Fica muito claro, portanto, inclusive pela colocação da vírgula entre “PODERES CONSTITUCIONAIS” e “por iniciativa”, que a convocação das FA para garantia da lei e da ordem é da exclusiva competência de qualquer um dos Três Poderes Constitucionais, apesar de ter sido usado só pelo Presidente da República. Mas esse privilégio não se manifesta quando se trata das hipóteses de DEFESA DA PÁTRIA e GARANTIA DOS PODERES CONSTITUCIONAIS.
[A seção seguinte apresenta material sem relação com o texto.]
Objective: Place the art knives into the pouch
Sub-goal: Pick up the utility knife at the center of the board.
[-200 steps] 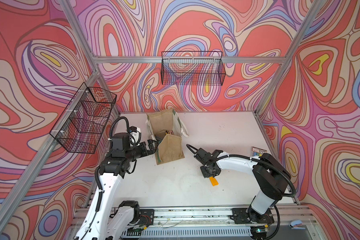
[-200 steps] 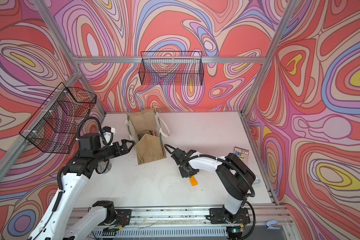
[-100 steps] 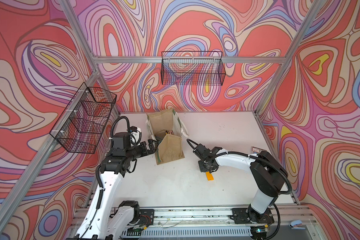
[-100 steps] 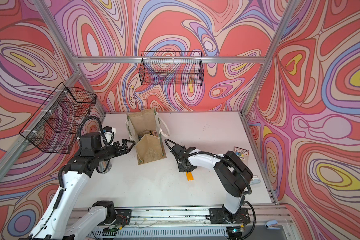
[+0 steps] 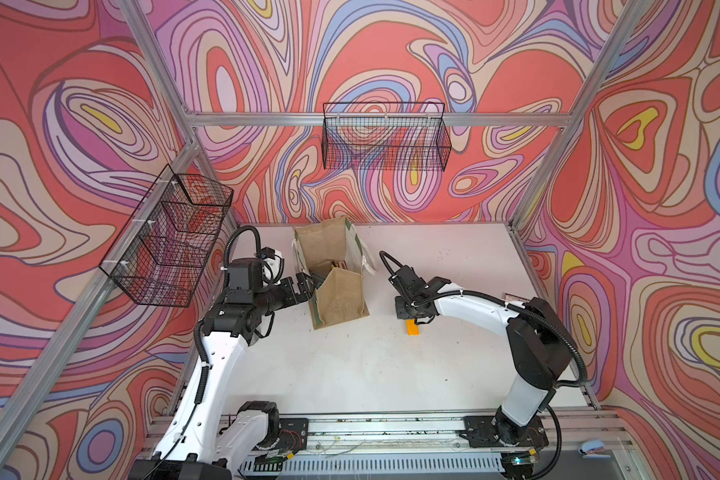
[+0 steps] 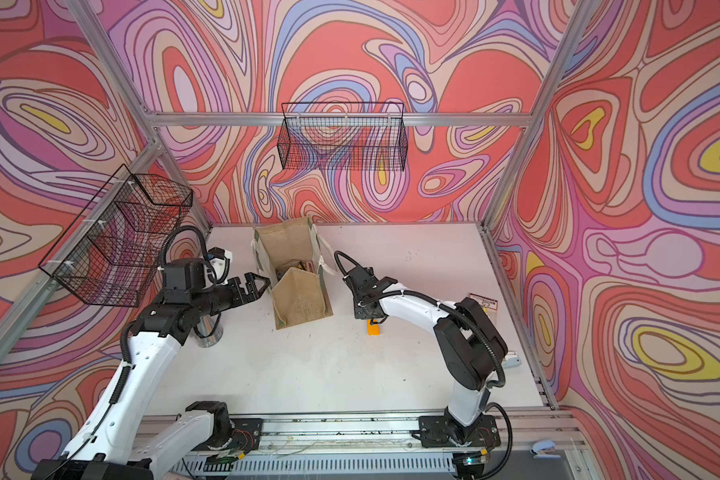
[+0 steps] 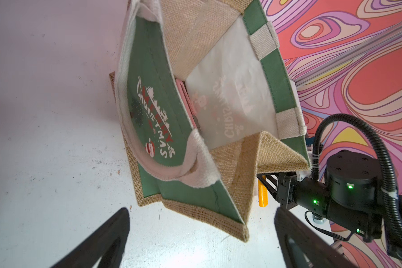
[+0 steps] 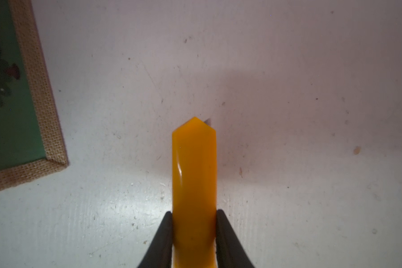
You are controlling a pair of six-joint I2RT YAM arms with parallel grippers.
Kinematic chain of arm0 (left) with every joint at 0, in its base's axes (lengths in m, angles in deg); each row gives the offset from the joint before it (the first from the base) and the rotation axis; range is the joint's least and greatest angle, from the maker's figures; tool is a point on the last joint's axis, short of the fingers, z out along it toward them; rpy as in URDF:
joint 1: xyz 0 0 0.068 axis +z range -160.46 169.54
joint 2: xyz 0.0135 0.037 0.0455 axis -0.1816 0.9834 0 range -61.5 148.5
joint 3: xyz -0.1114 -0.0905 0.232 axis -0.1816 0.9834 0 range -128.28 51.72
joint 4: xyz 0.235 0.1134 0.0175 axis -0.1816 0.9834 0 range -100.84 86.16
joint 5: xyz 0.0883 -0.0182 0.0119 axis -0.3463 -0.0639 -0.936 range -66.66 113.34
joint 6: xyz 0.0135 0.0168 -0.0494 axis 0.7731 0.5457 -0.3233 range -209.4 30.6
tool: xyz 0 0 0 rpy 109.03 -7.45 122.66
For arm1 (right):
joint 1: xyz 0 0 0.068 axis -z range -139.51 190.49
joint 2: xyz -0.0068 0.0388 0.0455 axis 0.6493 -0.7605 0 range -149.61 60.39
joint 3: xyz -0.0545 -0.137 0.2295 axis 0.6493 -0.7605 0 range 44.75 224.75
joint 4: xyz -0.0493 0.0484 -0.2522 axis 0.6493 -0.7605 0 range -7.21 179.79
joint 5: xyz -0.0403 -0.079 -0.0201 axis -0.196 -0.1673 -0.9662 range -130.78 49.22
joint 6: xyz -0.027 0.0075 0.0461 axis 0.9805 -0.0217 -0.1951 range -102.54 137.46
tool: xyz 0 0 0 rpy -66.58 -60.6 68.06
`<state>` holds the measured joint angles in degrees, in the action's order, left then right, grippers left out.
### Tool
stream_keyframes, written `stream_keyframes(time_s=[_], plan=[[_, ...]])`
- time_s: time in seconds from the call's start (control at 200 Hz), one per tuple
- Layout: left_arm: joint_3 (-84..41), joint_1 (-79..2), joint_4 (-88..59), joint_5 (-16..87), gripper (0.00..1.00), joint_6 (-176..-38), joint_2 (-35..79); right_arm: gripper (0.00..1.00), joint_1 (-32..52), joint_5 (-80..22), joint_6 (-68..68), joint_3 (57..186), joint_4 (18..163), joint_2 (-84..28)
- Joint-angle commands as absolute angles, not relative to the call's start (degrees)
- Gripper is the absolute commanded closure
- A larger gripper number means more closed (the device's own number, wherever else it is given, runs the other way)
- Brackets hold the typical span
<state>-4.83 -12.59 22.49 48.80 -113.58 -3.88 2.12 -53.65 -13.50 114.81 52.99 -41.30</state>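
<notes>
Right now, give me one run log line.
right gripper shut on art knife | left gripper open near pouch | art knife not yet in pouch

One pouch (image 5: 341,295) and one orange art knife (image 5: 412,328) are recorded. Two black wire baskets (image 5: 385,137) (image 5: 167,241) and two robot arms (image 5: 217,365) (image 5: 474,303) are counted. One pink item (image 7: 186,102) is noted.
</notes>
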Motion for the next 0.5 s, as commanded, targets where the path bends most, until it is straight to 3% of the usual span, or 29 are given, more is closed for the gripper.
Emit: stream_keyframes(time_s=[0.0, 0.265, 0.496], plan=[[-6.5, -12.3, 22.9, 48.0, 0.00, -112.9, -2.8, 0.89, 2.7, -56.7, -13.3, 117.4, 54.2, -41.5], [-8.0, -12.3, 25.0, 45.7, 0.00, -111.3, -1.3, 0.91, 3.1, -65.5, -9.9, 124.2, 55.0, -39.4], [-9.9, -12.2, 26.2, 44.1, 0.00, -111.7, 0.5, 0.91, 3.8, -68.2, -2.8, 138.3, 56.2, -40.8]])
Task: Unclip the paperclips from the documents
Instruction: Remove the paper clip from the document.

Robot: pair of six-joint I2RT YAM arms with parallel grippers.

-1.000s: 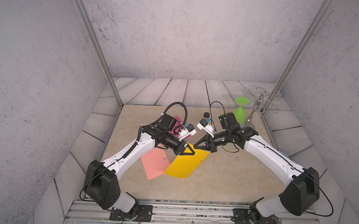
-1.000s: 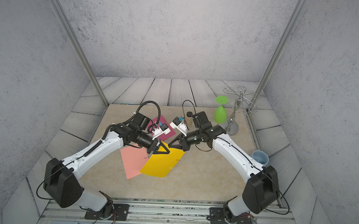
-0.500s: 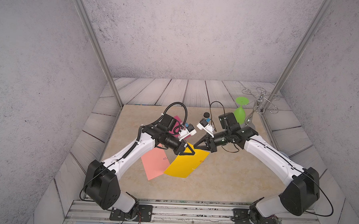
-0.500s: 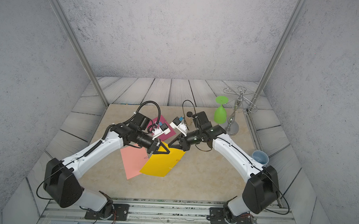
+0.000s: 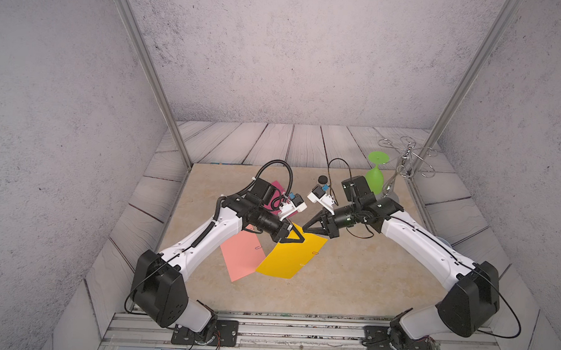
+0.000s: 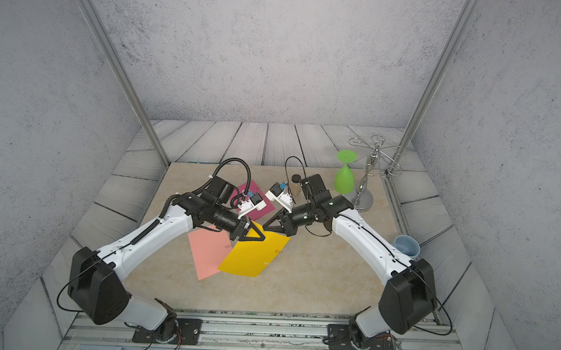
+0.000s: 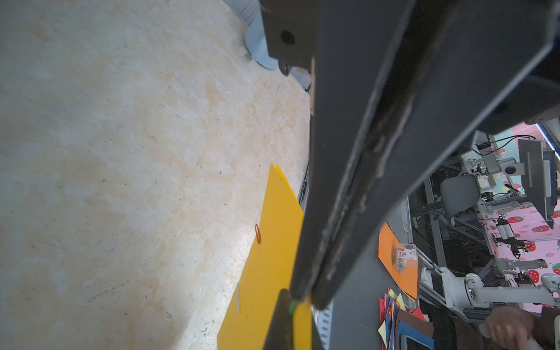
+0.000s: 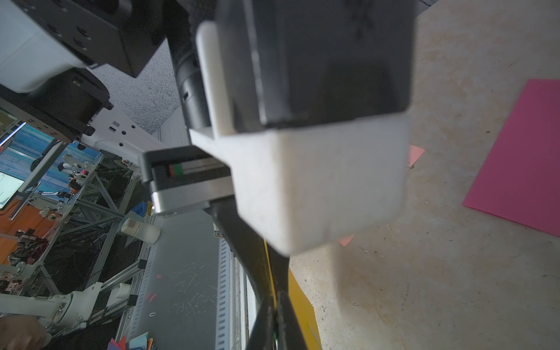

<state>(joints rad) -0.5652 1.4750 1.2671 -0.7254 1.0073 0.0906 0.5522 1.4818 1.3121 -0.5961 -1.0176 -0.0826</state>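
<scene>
The yellow document has its top corner lifted off the table, and my left gripper is shut on it there. My right gripper meets it tip to tip, shut on a green paperclip at that corner. In the right wrist view the right gripper shows the green paperclip between its fingers. An orange paperclip and a silver one sit on the yellow document's edge. The salmon document carries a clip. The magenta document lies behind, partly hidden by the left arm.
A green goblet hangs upside down on a wire glass rack at the back right. A small black-capped bottle stands behind the right wrist. A blue cup sits at the right edge. Walls enclose the table.
</scene>
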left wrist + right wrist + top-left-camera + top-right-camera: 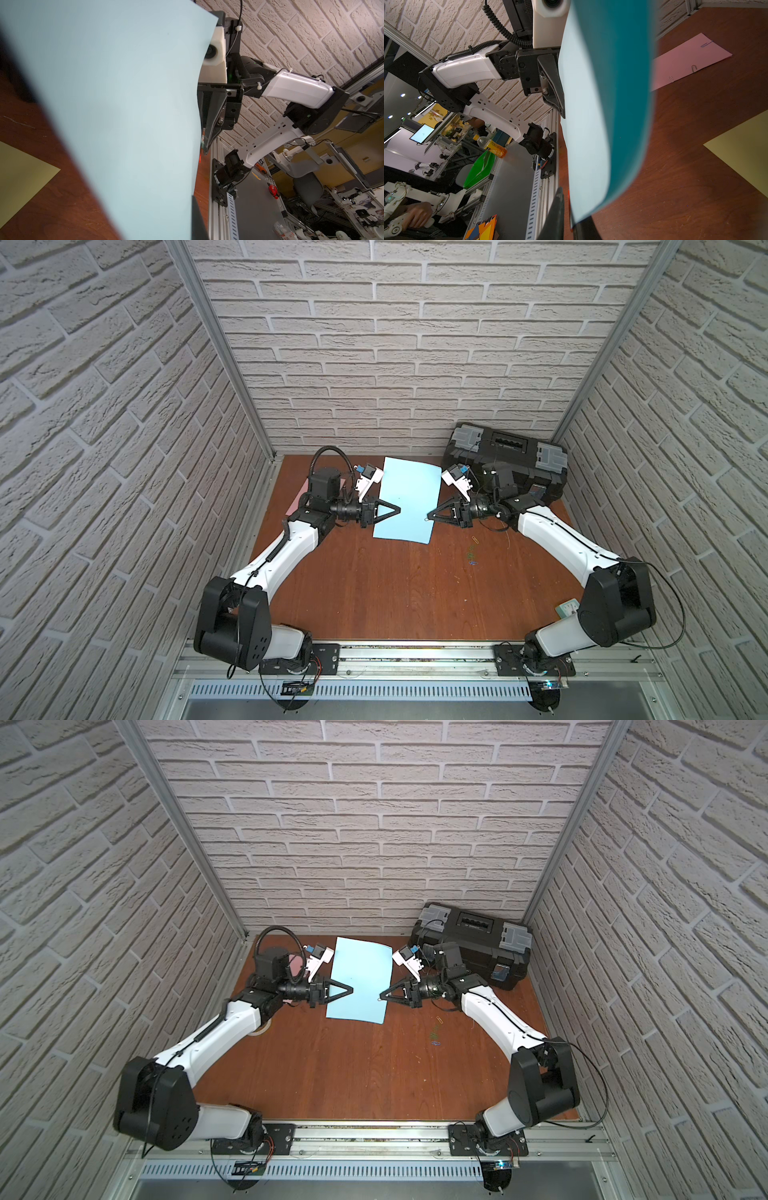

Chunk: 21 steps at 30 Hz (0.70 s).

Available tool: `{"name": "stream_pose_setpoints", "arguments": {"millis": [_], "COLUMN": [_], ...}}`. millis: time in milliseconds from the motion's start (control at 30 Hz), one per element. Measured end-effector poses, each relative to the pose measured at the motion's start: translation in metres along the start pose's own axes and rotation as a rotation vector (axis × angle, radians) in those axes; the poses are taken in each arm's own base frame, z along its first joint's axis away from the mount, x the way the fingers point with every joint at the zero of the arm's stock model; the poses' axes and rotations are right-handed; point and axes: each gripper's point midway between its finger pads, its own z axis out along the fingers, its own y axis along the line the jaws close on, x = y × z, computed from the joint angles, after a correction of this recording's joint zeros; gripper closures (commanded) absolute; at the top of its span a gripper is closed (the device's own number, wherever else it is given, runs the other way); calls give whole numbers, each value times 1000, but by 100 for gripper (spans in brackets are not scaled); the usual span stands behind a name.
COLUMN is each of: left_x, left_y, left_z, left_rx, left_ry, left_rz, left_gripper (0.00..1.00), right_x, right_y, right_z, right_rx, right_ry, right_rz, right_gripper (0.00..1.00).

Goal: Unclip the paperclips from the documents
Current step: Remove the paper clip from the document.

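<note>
Paperclips (694, 68) are seen clipped along the edges of a pink sheet (297, 497). That sheet lies flat at the far left of the table (374, 593), partly hidden behind the left arm.

Next, the left gripper (398, 510) is pressed shut on the left long edge of a blue sheet (409, 493). This sheet is held raised above the table, with its long axis running from front to back. A yellow sheet (20, 176) is seen lying on the table in the wrist views only.

On the blue sheet's right long edge a small red-orange mark, judged to be a clip (569, 193), is glimpsed. The right gripper (428, 519) is drawn together at that spot, pinching the edge. Whether the clip itself is caught cannot be told. The right arm is judged the nearer one, so a pull outward to the right, across the long axis, is called for.

Further right, loose clips (473, 551) lie on the table, and a toolbox (507, 460) is set in the back corner. No writing can be read.
</note>
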Motion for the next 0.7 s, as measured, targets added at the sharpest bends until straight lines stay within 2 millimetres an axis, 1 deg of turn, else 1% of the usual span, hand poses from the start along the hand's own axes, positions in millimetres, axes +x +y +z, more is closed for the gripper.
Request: {"name": "stream_pose_setpoints", "arguments": {"millis": [300,700], "left_x": [0,1], "left_y": [0,-1], "left_z": [0,0], "left_rx": [0,0], "left_ry": [1,4], "left_rz": [-2,-8], "left_gripper": [100,100], "right_x": [1,3], "right_y": [-1,-2], "right_z": [0,-2], "right_rx": [3,12], "right_ry": [2,7], "right_rz": [4,1], "right_gripper": [94,94]}}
A melhor interpretação que se pode dar a esse dispositivo é que a competência para tal nessas hipóteses é exclusiva das FORÇAS ARMADAS, sem qualquer interferência, seja dos Comandantes das Três Forças, seja do Chefe do Estado Conjunto das FA, do Ministro da Defesa ou do próprio Presidente da República, ainda mais que um dos possíveis alvos da intervenção, além de outros, se fosse o caso, poderia ser o próprio.
Vê-se, por conseguinte, que as competências mudam, conforme a hipótese constitucional de INTERVENÇÃO.
Sérgio Alves de Oliveira
Advogado e Sociólogo
Sérgio Alves de Oliveira
Advogado, sociólogo, pósgraduado em Sociologia PUC/RS, ex-advogado da antiga CRT, ex-advogado da Auxiliadora Predial S/A ex-Presidente da Fundação CRT e da Associação Gaúcha de Entidades Fechadas de Previdência Privada, Presidente do Partido da República Farroupilha PRF (sem registro).